§ **Records for this task**
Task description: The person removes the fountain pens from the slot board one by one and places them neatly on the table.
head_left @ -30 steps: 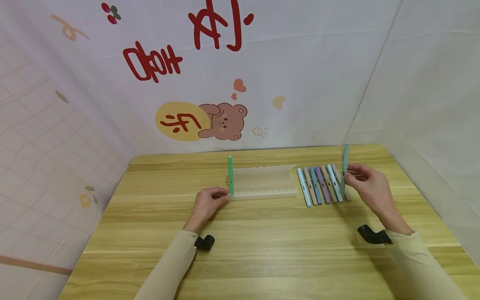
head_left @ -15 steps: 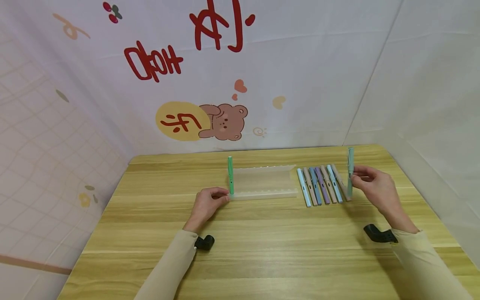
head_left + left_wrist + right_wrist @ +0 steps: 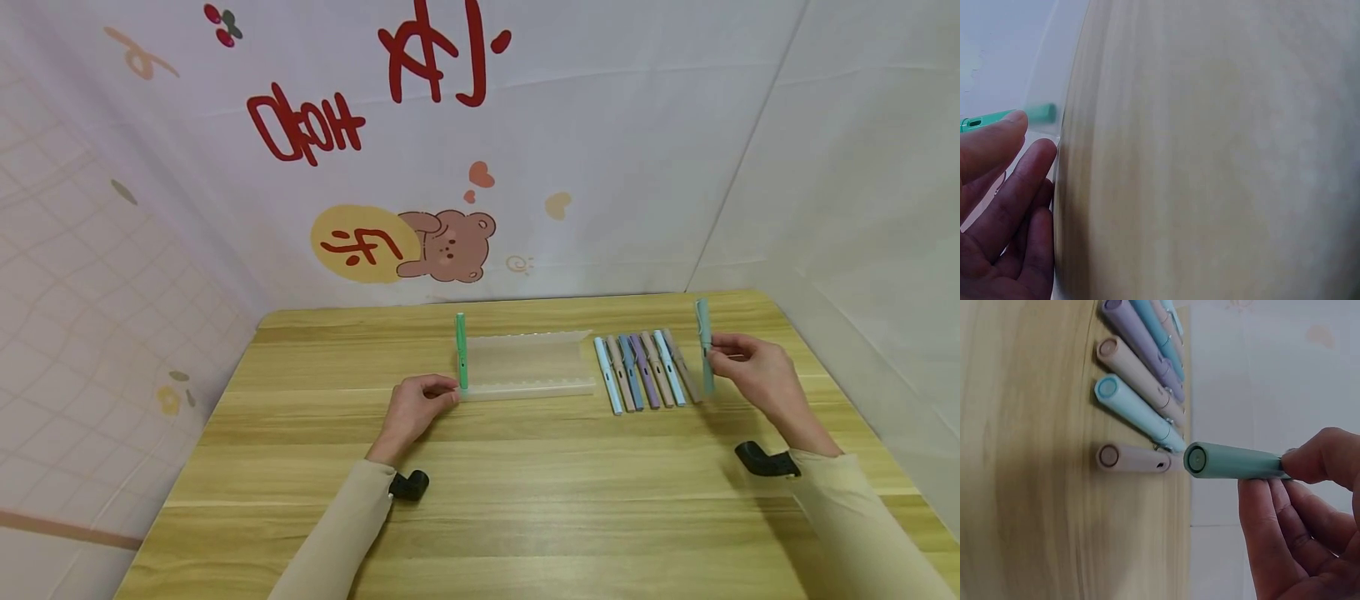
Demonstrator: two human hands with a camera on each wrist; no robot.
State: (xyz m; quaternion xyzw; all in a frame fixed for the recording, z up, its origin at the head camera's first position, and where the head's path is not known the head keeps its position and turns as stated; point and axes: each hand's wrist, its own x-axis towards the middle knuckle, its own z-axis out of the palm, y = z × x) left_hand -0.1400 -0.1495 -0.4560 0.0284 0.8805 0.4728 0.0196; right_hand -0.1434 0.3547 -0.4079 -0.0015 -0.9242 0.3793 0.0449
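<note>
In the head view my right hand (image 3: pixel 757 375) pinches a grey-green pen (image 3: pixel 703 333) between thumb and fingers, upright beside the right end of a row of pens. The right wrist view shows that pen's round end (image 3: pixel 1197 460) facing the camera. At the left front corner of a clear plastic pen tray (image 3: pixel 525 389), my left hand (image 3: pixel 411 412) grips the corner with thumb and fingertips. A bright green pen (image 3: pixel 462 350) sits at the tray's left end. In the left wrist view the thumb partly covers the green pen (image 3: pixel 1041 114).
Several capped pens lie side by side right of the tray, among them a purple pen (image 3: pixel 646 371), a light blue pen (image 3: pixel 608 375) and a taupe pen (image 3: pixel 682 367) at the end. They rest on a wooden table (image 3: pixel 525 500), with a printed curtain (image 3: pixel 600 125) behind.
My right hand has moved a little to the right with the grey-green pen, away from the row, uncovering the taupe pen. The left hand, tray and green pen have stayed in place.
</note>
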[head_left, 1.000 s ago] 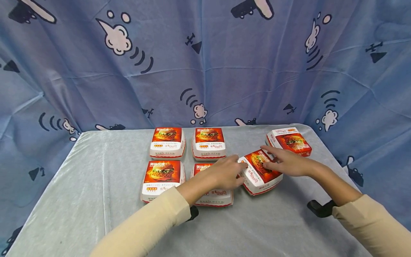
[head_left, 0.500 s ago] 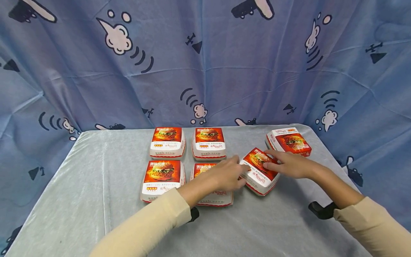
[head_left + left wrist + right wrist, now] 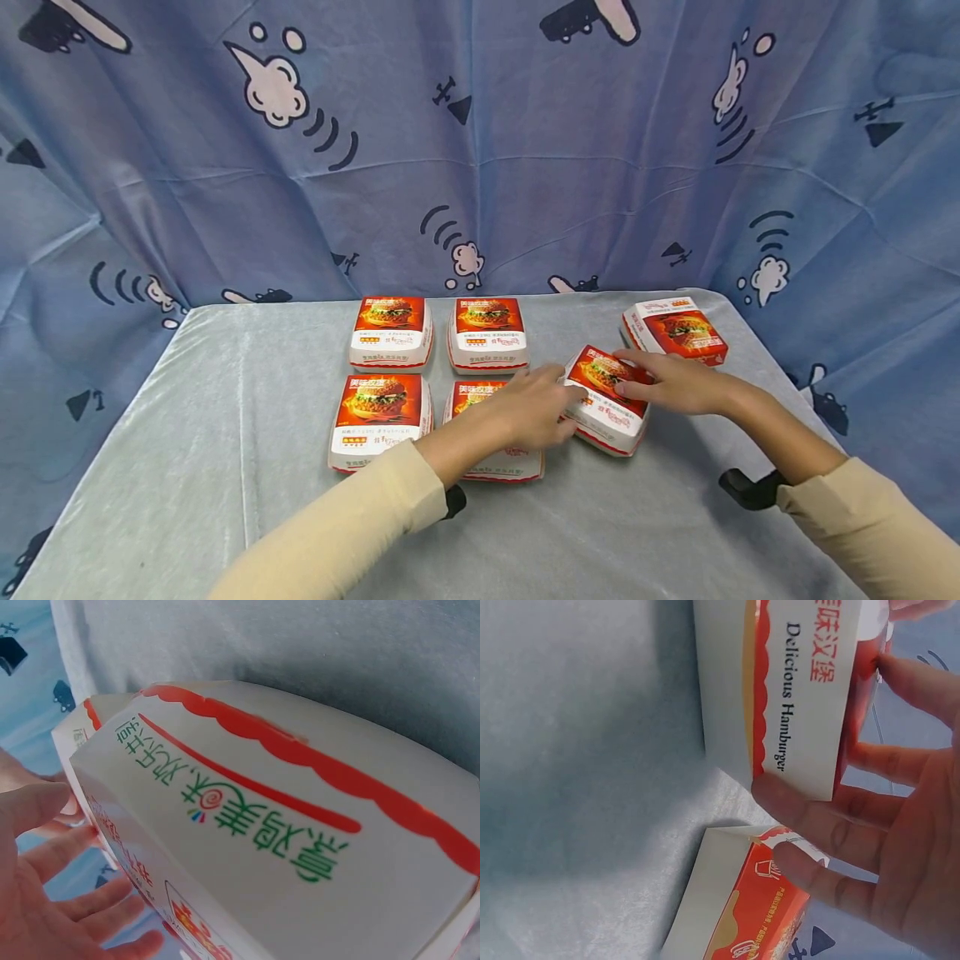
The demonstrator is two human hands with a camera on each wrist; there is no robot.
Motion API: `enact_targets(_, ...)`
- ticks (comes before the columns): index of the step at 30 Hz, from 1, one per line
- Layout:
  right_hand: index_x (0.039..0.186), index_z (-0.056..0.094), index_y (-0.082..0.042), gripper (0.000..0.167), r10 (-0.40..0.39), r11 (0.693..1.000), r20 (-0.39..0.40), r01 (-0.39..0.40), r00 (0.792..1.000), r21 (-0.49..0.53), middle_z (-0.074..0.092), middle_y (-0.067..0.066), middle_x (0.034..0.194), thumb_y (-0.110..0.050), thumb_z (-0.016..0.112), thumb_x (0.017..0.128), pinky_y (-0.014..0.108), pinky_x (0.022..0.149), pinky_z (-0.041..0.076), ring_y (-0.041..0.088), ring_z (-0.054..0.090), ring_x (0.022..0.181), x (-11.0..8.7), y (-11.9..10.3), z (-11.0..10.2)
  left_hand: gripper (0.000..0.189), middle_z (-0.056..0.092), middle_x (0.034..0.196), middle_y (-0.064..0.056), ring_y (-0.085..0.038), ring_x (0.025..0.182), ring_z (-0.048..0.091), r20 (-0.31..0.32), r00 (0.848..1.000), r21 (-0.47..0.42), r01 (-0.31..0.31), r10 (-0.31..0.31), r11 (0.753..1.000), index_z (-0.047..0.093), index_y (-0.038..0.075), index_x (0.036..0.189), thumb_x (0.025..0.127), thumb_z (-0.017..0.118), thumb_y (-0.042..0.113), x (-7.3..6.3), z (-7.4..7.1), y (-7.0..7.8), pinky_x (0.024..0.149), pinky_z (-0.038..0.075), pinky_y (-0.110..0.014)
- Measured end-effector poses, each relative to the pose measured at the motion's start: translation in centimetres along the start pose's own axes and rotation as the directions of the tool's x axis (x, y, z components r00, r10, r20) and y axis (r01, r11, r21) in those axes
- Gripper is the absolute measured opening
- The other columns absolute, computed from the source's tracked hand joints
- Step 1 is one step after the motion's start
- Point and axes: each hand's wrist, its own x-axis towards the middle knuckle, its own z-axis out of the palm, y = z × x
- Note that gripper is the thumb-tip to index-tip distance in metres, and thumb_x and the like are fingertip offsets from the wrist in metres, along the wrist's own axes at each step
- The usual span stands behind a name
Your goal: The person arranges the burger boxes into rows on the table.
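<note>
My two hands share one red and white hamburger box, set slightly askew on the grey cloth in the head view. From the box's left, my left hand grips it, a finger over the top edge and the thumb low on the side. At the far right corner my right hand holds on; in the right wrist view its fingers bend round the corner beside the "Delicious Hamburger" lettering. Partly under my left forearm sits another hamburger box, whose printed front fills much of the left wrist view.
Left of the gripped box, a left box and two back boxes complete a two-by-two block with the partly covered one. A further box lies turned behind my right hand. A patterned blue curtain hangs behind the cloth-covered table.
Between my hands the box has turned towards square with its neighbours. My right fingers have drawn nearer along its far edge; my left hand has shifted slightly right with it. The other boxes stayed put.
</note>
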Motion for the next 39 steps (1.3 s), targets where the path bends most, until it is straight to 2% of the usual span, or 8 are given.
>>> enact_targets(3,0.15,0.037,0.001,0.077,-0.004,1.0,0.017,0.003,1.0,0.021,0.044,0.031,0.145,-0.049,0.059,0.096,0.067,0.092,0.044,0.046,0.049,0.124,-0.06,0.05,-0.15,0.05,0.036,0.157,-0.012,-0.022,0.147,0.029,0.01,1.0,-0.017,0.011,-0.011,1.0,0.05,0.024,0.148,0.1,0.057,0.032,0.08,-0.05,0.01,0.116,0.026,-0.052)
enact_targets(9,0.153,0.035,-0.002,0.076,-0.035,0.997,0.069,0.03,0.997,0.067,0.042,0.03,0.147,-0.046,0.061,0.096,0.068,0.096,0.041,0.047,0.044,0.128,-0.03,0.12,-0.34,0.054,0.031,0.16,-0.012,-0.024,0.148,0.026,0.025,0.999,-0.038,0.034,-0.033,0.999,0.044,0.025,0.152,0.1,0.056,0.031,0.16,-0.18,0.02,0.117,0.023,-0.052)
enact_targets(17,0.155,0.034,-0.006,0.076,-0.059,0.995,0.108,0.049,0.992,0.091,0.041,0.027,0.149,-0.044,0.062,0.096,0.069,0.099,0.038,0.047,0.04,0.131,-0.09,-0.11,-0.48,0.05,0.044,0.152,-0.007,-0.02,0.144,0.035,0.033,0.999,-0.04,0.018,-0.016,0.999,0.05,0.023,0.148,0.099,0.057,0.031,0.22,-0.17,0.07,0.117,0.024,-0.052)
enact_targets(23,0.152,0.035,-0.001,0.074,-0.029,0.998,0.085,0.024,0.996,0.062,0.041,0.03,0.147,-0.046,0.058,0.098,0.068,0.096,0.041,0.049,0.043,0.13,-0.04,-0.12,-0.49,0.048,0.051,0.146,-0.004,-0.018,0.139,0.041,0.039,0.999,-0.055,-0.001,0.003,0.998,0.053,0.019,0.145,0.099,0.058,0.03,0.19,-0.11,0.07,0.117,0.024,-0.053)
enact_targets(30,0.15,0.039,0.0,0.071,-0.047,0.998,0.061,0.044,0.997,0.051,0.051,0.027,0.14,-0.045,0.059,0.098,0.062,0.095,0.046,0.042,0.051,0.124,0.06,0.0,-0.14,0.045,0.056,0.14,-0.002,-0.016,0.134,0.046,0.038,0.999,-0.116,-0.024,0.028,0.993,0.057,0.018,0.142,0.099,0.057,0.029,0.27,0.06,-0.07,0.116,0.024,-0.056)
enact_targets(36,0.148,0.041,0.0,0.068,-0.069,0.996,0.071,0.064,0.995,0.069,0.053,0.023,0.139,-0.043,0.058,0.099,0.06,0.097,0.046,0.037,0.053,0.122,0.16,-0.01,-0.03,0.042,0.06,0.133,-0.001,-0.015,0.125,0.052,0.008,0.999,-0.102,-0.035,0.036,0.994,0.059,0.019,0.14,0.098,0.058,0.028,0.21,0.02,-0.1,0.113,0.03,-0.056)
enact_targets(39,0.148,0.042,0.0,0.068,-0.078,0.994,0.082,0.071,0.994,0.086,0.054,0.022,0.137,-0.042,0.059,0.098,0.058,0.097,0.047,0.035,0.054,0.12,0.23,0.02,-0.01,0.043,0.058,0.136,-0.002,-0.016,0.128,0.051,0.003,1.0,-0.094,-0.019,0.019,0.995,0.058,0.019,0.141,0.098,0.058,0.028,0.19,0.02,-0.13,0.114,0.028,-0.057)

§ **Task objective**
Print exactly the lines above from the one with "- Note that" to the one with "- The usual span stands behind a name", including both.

§ **Exercise response**
- Note that gripper is the thumb-tip to index-tip distance in metres, and thumb_x and the like are fingertip offsets from the wrist in metres, along the wrist's own axes at each step
- The usual span stands behind a name

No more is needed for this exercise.